Activity :: Please repeat the lines below exactly. Begin with the line containing "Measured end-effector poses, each" and go on through the line containing "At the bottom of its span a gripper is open".

Data excerpts ::

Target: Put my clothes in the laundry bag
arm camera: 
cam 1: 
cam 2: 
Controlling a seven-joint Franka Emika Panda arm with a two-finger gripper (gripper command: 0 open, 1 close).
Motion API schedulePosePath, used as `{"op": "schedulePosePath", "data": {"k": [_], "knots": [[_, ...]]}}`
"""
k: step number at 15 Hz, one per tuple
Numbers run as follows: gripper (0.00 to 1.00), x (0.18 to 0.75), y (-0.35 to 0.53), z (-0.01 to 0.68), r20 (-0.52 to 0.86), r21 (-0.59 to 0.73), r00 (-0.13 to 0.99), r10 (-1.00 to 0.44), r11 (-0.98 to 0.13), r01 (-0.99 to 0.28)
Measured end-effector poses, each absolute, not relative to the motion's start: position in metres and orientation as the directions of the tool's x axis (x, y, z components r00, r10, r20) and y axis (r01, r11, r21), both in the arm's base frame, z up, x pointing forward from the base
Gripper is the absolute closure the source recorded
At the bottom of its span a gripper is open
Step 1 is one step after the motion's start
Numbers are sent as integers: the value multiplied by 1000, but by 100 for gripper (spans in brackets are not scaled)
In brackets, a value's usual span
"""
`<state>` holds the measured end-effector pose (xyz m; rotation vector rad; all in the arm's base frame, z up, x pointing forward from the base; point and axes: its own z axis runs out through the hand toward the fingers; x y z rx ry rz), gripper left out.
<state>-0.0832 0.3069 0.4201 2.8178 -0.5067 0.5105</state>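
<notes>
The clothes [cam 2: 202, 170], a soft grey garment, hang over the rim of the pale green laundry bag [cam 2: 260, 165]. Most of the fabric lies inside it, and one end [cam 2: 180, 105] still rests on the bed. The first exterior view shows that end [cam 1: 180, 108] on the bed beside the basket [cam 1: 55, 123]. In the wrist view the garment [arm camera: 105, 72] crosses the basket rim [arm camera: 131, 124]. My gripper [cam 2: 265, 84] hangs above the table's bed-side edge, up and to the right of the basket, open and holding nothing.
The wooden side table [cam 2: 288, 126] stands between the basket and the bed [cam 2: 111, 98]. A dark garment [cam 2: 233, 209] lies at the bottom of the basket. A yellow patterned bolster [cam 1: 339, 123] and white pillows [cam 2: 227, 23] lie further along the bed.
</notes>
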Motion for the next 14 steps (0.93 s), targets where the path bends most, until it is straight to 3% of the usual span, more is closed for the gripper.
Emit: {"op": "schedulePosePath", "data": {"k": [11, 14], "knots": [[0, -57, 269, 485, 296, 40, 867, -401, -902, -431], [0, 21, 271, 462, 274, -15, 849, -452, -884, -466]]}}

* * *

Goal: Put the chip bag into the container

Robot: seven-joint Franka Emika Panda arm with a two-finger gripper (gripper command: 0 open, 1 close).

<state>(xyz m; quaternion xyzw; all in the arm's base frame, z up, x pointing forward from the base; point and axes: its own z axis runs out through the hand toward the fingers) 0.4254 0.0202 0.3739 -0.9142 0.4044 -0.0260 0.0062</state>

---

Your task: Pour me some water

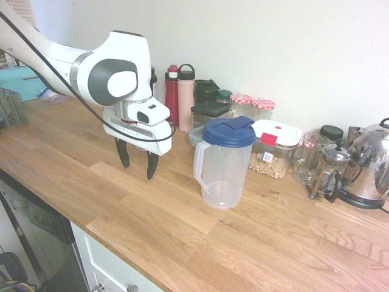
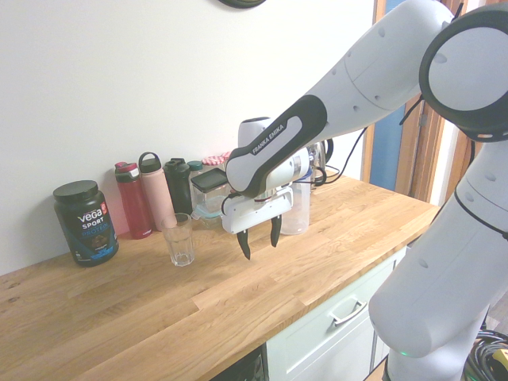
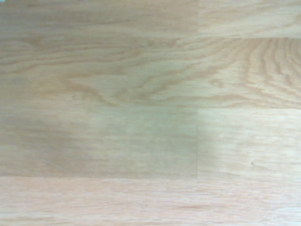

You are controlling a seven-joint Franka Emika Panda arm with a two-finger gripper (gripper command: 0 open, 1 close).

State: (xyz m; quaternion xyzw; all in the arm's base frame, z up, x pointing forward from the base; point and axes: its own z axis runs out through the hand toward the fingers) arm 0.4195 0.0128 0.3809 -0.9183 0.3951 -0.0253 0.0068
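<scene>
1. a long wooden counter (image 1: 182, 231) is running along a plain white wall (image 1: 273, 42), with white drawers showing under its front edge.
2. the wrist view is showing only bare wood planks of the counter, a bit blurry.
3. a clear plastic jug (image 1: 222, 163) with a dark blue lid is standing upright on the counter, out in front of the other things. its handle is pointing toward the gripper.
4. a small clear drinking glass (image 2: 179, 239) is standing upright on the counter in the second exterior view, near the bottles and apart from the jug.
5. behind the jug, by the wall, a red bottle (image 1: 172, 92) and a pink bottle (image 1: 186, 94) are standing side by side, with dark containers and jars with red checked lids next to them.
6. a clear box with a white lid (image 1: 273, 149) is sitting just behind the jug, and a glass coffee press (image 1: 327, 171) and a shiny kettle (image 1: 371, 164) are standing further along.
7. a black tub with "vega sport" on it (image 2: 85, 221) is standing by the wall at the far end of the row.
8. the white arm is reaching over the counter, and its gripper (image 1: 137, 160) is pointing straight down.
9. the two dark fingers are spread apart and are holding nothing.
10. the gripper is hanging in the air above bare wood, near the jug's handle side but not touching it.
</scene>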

Output below ::
Measured end-effector poses, each absolute, not relative to the motion's start: position in metres and orientation as the directions of the tool's x axis (x, y, z components r00, r10, r20) and y axis (r01, r11, r21), both in the arm's base frame, z up, x pointing forward from the base
Gripper is the absolute closure the source recorded
At the bottom of its span a gripper is open

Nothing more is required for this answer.